[TASK PROMPT]: Go through the lines below and tally each one holding "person". Write only the total.

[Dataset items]
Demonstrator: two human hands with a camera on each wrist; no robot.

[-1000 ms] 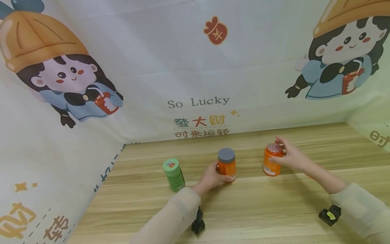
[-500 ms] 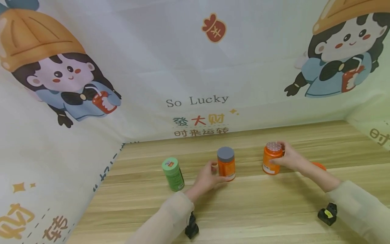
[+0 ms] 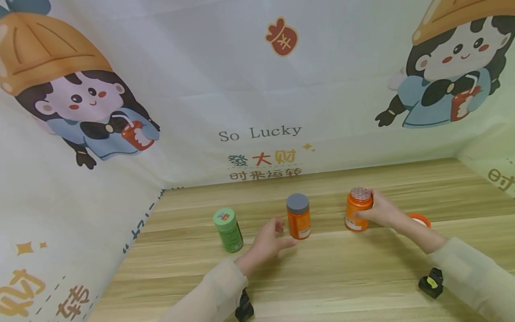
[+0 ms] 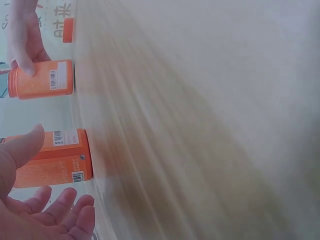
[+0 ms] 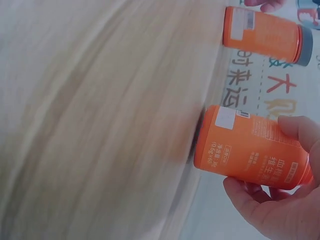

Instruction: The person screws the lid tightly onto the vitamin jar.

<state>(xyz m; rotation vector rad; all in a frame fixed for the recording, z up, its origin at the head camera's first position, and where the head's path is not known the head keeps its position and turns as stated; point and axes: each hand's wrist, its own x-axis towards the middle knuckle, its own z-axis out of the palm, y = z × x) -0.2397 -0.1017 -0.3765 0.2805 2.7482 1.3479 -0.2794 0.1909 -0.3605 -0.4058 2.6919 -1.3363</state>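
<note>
As the head view shows, the right hand (image 3: 382, 212) grips the lidless bottle (image 3: 357, 214) round its far and right side, probably to steady it on the counter (image 3: 322, 273). The orange lid (image 3: 420, 218) lies to its right, partly covered by the right forearm (image 3: 422, 235). The left hand (image 3: 265, 243), its fingers loose, is just beside the grey-capped bottle (image 3: 298, 219); that bottle and the green bottle (image 3: 229, 232) to the left stand upright unaided.

In the left wrist view, the left thumb overlaps the grey-capped bottle, and whether it touches is unclear; that bottle's cap is hidden.

In the right wrist view, thumb and fingers pinch the lidless bottle near its top, apparently leaving its lower part free. The hand hides its mouth, a dark strip makes its base's contact hard to judge, and the left hand is cut off.
</note>
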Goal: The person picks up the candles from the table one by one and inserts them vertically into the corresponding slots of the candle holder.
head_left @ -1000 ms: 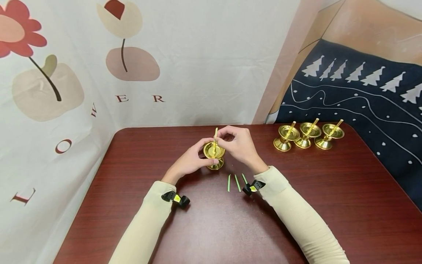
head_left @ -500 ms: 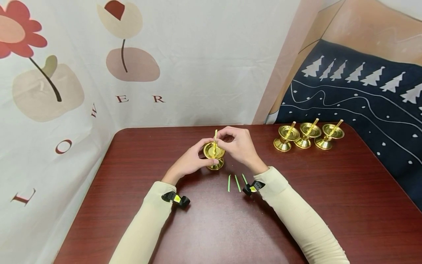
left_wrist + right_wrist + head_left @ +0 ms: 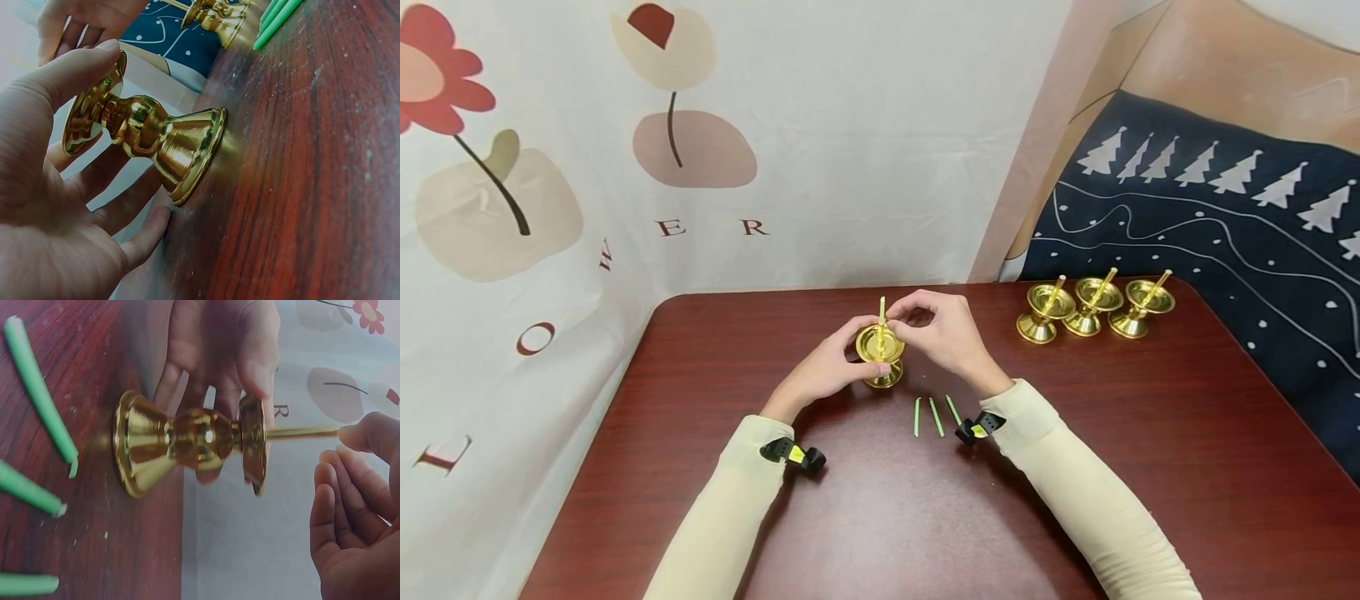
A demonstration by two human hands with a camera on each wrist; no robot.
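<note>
A gold metal candlestick (image 3: 880, 343) stands on the table in front of me. My left hand (image 3: 820, 362) holds it from the left. In the left wrist view the thumb lies at the dish's rim, with the other fingers behind the stem. A thin upright stick, which looks like a pale green candle (image 3: 882, 310), rises from the dish's central tube (image 3: 300, 432). My right hand (image 3: 947, 337) pinches at the tube's upper end with thumb and fingertips, and the thumb hides that spot in the right wrist view. Three thin green candles (image 3: 936, 417) lie near my right wrist.
Three more gold candlesticks (image 3: 1045, 312), each with an upright tube, stand in a row at the table's back right. The dark red wooden table (image 3: 865, 517) meets a printed cloth backdrop (image 3: 850, 167) behind its far edge.
The stick's top has sunk slightly toward the dish, and my right fingertips have come down a little with it. My left hand keeps its hold. The head view has shifted slightly.
</note>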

[OUTPUT OF THE TASK]: 2